- [Problem description] Every line of the entries that holds the word "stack" is to be copied.

[Entries taken from a collection]
————————

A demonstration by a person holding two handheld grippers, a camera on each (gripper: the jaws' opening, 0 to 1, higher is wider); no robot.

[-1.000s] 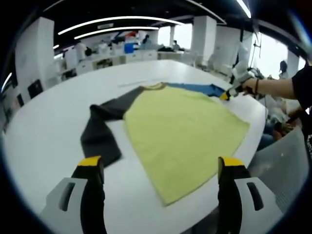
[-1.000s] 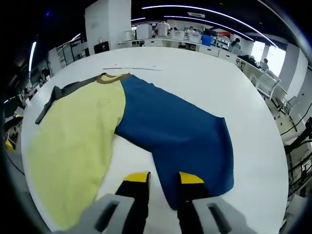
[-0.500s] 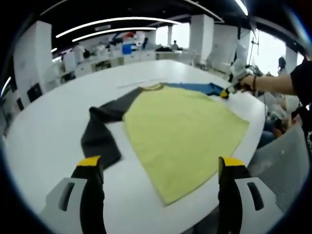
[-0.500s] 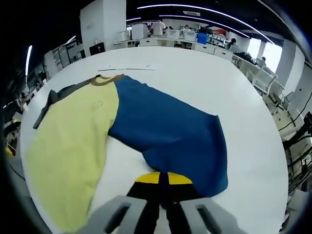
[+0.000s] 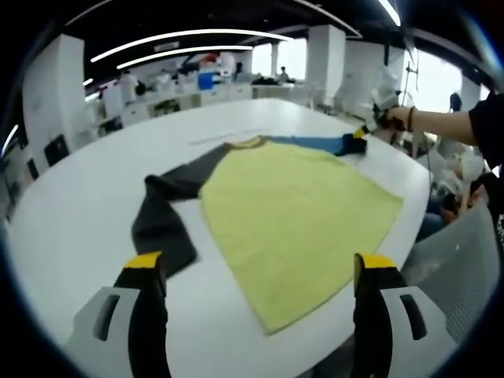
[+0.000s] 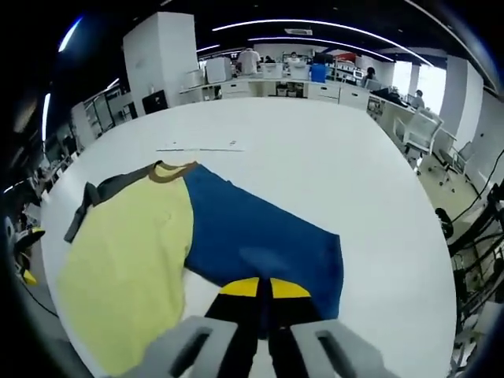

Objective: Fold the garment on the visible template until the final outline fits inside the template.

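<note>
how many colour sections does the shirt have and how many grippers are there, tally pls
yellow body panel: 1
blue sleeve: 1
dark grey sleeve: 1
brown collar band: 1
grippers: 2, the left gripper with jaws open, the right gripper shut on the blue sleeve
total: 4 colour sections on 1 shirt, plus 2 grippers, all on the white table

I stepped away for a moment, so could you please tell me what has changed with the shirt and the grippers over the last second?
The right gripper closed on the blue sleeve at its cuff edge and has begun lifting it off the white table. The left gripper stayed open, hovering short of the yellow body; the dark grey sleeve lies as before.
</note>
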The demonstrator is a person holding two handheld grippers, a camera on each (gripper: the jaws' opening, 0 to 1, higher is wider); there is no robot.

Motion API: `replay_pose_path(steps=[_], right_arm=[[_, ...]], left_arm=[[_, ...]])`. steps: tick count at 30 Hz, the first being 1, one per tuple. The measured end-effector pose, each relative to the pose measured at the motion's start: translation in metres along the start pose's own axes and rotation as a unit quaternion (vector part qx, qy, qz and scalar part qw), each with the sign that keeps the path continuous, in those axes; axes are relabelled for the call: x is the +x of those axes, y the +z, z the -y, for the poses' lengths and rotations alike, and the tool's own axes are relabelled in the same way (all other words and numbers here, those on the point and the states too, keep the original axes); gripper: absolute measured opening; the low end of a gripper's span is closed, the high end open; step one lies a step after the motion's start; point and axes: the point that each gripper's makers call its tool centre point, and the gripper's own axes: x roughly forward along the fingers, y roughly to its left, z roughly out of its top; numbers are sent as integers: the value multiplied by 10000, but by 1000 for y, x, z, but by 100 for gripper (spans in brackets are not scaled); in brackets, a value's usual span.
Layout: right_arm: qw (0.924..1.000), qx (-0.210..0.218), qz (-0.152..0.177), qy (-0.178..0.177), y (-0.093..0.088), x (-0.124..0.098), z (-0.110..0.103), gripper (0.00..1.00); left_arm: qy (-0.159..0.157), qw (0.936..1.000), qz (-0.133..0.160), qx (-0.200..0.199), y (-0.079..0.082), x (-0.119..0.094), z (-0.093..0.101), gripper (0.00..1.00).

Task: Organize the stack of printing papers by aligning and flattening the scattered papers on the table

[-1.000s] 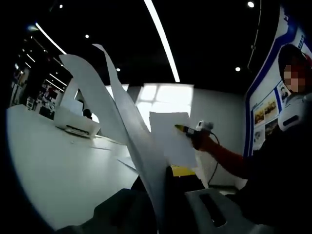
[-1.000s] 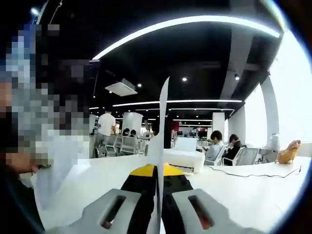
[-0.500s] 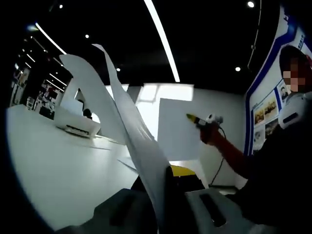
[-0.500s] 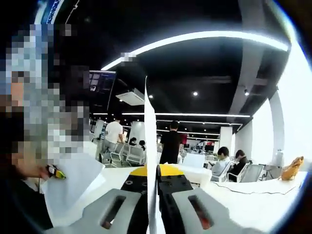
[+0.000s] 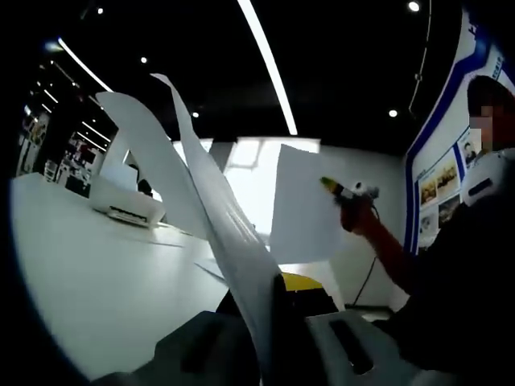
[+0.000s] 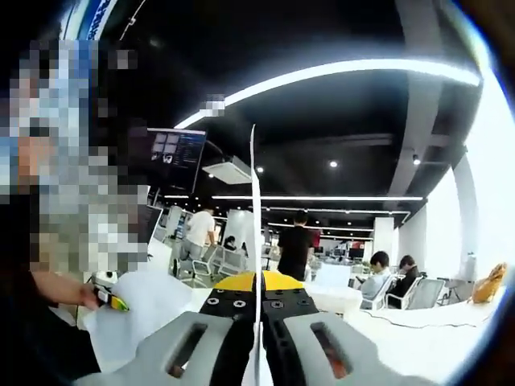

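Observation:
In the left gripper view, my left gripper (image 5: 269, 322) is shut on several white sheets (image 5: 209, 217) that curl up and to the left above the jaws. To the right, held in the air, my right gripper (image 5: 342, 191) pinches a single flat sheet (image 5: 302, 205) by its edge. In the right gripper view, my right gripper (image 6: 259, 322) is shut on that sheet (image 6: 256, 233), seen edge-on as a thin upright line. Low at the left, the left gripper (image 6: 109, 299) holds its paper bundle (image 6: 141, 314). A person's hand and sleeve grip each tool.
The white table (image 5: 88, 265) spreads out below, with a white printer (image 5: 125, 205) at its far left side and a loose sheet (image 5: 213, 269) lying flat. Several people and chairs (image 6: 378, 281) sit beyond the table, and a cable (image 6: 418, 323) lies on its surface.
The right gripper has lifted its single sheet up and to the right, away from the left bundle. The right gripper view has tilted upward. The left gripper has held still.

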Motion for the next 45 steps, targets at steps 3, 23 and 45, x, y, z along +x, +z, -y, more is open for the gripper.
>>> replay_pose_path(steps=[3, 23, 45], right_arm=[[9999, 43, 44, 111, 4, 1, -13, 0], [9978, 278, 68, 593, 3, 9, -60, 0], [9852, 1042, 329, 1321, 13, 7, -107, 0]], left_arm=[[-3, 10000, -1, -5, 0, 0, 0, 6], [-6, 9999, -94, 66, -3, 2, 2, 7], [27, 9997, -106, 240, -4, 2, 3, 7]])
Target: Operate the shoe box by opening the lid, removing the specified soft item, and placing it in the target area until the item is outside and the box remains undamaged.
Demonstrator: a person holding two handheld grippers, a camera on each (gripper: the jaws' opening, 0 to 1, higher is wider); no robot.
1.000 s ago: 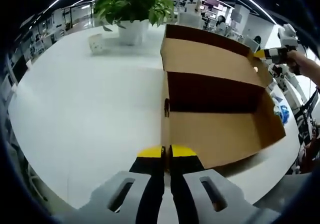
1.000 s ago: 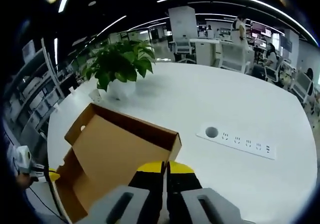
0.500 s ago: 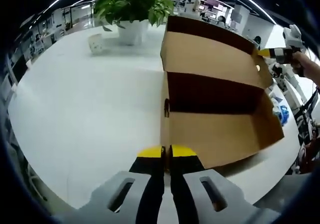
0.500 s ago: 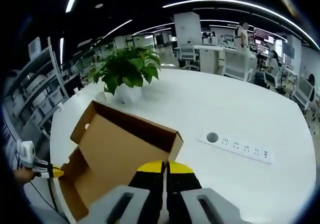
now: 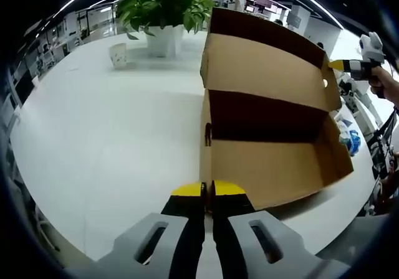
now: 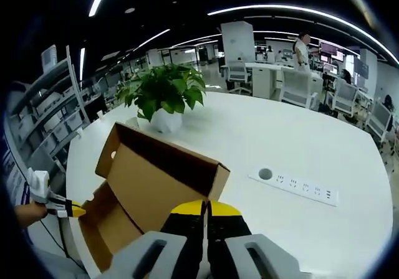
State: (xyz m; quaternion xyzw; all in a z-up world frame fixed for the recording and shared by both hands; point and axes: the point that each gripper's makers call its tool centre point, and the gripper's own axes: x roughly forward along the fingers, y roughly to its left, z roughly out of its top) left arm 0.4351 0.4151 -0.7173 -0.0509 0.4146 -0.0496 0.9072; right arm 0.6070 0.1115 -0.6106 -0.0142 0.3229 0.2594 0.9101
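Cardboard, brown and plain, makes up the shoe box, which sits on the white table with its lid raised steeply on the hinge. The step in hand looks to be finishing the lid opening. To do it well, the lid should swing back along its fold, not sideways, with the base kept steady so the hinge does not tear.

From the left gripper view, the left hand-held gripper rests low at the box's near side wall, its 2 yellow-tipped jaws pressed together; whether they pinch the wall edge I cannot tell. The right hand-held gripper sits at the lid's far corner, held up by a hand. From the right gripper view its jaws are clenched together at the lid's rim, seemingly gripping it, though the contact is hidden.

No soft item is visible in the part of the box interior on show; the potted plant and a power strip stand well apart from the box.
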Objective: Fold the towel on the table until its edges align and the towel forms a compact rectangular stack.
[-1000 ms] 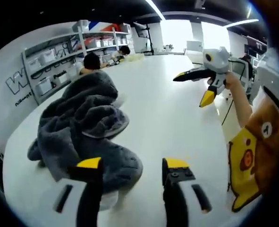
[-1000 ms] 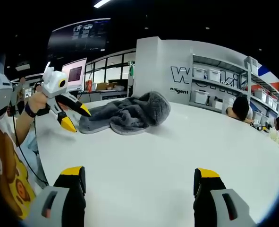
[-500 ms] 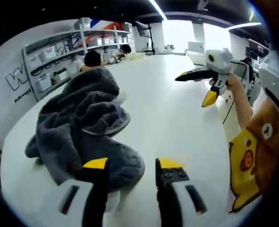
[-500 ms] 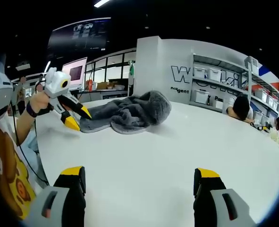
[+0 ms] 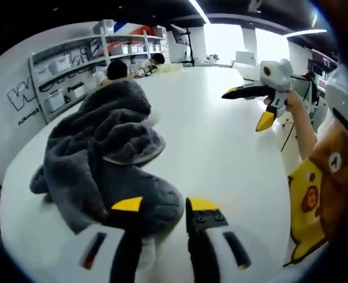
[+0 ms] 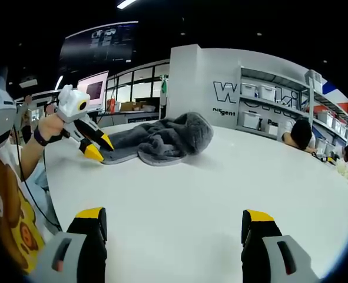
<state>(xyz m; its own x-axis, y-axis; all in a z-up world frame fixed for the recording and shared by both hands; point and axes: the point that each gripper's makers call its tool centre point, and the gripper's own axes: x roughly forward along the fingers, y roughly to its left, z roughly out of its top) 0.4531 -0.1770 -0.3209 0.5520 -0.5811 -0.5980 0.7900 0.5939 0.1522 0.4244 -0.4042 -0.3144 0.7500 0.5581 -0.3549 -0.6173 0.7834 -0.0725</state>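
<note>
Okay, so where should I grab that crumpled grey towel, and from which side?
Take the towel by the flat hem lying on the white table at its near end, just ahead of the left gripper. That thin edge juts from the heap, so open jaws could likely slide in low from the person's side and pinch it.

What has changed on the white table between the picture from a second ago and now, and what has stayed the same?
The left gripper has moved in toward the near edge of the grey towel, and its jaws have narrowed from wide apart to a smaller gap. They have not yet closed on the fabric. The towel lies crumpled as before on the table, and the right gripper stays open, away from it.
</note>
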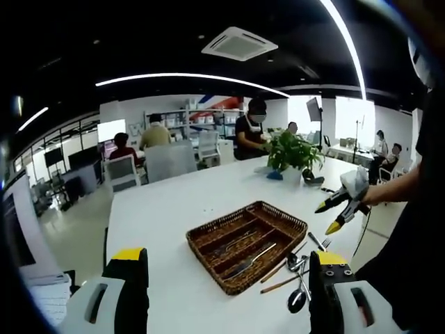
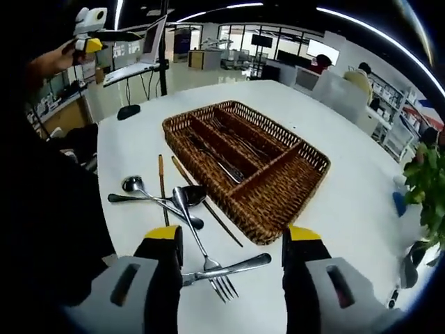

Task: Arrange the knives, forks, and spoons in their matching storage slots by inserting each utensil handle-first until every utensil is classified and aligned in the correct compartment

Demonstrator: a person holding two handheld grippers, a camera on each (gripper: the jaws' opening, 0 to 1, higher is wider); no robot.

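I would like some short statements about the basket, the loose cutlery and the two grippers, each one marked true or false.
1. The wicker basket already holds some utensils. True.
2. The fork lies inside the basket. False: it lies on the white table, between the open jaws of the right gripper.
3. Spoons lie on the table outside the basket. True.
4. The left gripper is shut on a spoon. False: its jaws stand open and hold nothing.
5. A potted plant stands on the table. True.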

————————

- [Task response]
Task: Organize the stack of printing papers by aligning and flattening the scattered papers on the table
Objective: Fold the towel on the table until its edges align and the towel forms a compact rectangular stack.

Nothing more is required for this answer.